What the task requires
When you copy the listing, skip the images and return each line verbatim.

Dataset section
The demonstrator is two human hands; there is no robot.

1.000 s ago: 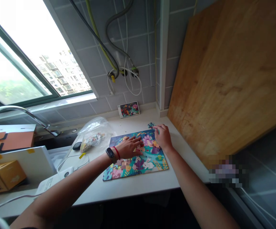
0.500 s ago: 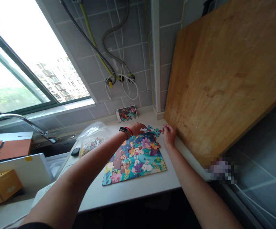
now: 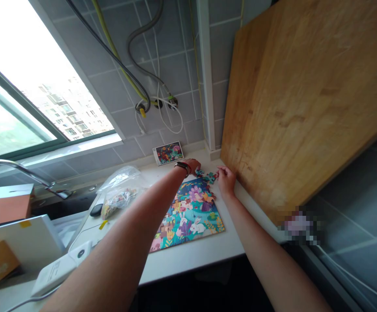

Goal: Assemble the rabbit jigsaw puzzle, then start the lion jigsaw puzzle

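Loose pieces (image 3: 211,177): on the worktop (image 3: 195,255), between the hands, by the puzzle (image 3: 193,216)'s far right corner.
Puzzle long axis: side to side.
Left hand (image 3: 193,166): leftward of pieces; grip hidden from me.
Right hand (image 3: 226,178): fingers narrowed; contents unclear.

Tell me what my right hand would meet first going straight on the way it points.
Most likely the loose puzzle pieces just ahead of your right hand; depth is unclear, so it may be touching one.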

Response for this exercise
The demonstrator is two human hands; there is no robot.

1.000 s ago: 
0.500 s ago: 
now: 

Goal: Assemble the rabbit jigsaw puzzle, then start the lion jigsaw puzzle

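Loose pieces (image 3: 211,177): on the worktop (image 3: 195,255), between the hands, by the puzzle (image 3: 193,216)'s far right corner.
Puzzle long axis: side to side.
Left hand (image 3: 193,166): leftward of pieces; grip hidden from me.
Right hand (image 3: 226,178): fingers narrowed; contents unclear.

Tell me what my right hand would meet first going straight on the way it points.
Most likely the loose puzzle pieces just ahead of your right hand; depth is unclear, so it may be touching one.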

The output requires no further additions.